If your using MS Office to make your power point projects then you should be able to save as with option for HTML
This turns the Power Point into a Web Page format for a browser to be able to display it.
Javascript is best for displaying a web page for a certain period of time and then displaying the next group of pages with time delay and then loop back to page 1 again. With powerpoint creating the HTML version of the slideshow you might have it counting say 1 to 5 and back to 1 again to loop the pages with time delay and have to use Anchors in HTML to specify the focus area of within the HTML webpage to display. Anchors are when your at a single website that the page scrolls, and you click on a link at the top of the page it instantly moves your view to the middle of the page placed as intended by the web designers intent with a paragraph or picture or whatever is to be displayed.

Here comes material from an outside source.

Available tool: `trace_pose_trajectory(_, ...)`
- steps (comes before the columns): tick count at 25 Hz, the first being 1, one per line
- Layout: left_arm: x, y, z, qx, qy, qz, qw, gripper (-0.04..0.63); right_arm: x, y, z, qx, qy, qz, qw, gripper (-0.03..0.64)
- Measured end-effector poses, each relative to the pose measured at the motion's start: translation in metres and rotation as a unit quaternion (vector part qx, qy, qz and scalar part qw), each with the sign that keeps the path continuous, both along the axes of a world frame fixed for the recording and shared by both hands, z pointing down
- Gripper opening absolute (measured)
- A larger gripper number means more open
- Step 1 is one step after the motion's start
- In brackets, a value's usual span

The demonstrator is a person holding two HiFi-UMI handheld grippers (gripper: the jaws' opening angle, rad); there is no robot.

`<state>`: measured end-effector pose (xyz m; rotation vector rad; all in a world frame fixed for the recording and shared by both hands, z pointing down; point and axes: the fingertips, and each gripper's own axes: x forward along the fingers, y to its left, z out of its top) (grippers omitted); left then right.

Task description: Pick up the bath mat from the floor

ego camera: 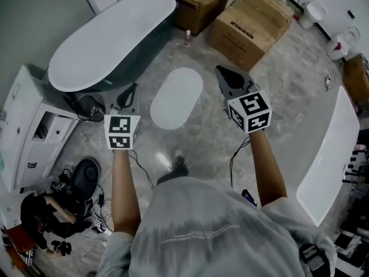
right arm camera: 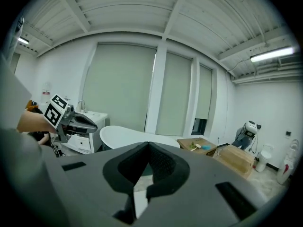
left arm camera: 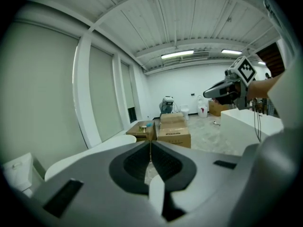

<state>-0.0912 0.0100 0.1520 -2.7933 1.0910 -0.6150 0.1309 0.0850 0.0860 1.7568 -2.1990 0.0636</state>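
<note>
This looks like the approach step. The oval bath mat lies flat on the floor at mid-frame, between the left tongs and the right tongs. Both are pressed together and empty. Next they likely must spread and drop to the mat's edge.

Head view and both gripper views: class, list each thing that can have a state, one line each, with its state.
bath mat, lying flat on the floor, not held
left claw, shut, empty
right claw, shut, empty
cardboard box, flaps closed
</note>
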Motion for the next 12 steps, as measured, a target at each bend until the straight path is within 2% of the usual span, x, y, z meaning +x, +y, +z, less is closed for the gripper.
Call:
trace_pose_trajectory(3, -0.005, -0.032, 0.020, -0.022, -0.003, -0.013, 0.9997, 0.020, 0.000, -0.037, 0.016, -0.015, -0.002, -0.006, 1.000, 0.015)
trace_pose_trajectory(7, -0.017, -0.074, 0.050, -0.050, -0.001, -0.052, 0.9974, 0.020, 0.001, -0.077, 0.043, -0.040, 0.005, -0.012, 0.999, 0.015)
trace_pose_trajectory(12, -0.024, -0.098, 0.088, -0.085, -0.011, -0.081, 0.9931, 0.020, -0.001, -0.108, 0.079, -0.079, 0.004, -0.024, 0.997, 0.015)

Someone will need some basic HTML knowledge and would have to maintain this. However with proper skills a person could code up an easy interface for management to look over the powerpoint presentation and approve it and click submit and it updates and code adjusts dynamically to display the latest data but making up a dynamically updated system like that would need a skilled programmer/web designer.
Last and easiest to avoid Anchors, but still requires editing by someone in HTML with Javascript would be to take the sides from power point and each slide saved as a image file such as a png or jpg file. The javascript then counts say 1 to 5 and loops back again and it loads image 1 waits 15 seconds and then 2, 3, 4, 5 and back to 1. As long as the image files are named say 1.jpg or 1.png all the way to say 5.jpg or 5.png and these image files are located in the same directory that the web page that the javascript is running or correct full URL path given for access to that image file on the local intranet it will work pretty easily.
If your using Powerpoint 2010 see this:
https://support.microsoft.com/en-us/kb/980553If you chose to save as images and go that route check out your save as selection. JPG and PNG are listed. JPG will be a smaller file, but not as sharp as PNG. With large displays you probably want PNG if you go this route.